What is needed
In the material below, find the line that contains "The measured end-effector" and the line that contains "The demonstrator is", then write out exactly those two lines and everything between them.

Stored data
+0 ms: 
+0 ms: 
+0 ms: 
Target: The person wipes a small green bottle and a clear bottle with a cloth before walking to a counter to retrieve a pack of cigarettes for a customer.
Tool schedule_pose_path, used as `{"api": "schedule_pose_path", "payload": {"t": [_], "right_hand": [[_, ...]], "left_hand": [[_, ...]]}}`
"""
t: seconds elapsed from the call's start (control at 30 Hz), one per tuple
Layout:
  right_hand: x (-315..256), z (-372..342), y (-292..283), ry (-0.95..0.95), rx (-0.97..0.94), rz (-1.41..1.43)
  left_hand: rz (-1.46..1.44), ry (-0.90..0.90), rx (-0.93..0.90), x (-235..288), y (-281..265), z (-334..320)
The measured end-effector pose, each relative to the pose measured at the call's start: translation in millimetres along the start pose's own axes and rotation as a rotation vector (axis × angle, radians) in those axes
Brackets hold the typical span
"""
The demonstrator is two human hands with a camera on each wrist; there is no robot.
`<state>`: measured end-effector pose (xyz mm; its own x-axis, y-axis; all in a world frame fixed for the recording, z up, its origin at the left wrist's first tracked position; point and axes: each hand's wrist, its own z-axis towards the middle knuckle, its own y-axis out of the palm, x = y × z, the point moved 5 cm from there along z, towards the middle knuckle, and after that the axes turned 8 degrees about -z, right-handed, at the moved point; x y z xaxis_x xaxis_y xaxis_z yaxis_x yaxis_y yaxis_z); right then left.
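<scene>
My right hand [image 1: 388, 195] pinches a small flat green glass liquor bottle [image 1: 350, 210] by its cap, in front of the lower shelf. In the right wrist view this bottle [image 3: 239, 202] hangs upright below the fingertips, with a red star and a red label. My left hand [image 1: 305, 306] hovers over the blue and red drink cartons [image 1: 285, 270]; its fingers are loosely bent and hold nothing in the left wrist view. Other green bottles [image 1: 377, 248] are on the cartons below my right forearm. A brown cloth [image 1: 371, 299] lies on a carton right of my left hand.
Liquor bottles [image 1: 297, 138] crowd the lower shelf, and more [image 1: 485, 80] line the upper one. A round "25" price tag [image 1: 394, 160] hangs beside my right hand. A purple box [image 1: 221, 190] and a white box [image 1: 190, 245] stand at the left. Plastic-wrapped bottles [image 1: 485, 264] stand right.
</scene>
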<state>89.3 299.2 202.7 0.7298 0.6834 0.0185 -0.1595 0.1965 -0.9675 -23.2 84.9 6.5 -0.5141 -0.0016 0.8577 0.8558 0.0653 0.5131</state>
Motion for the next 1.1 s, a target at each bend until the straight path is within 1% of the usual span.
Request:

Answer below
The measured end-effector pose, each relative to the pose measured at the call's start: translation in millimetres along the start pose's own axes and rotation as a rotation vector (axis × angle, radians) in those axes
Brackets hold the typical span
"""
The demonstrator is two human hands with a camera on each wrist; there is no robot.

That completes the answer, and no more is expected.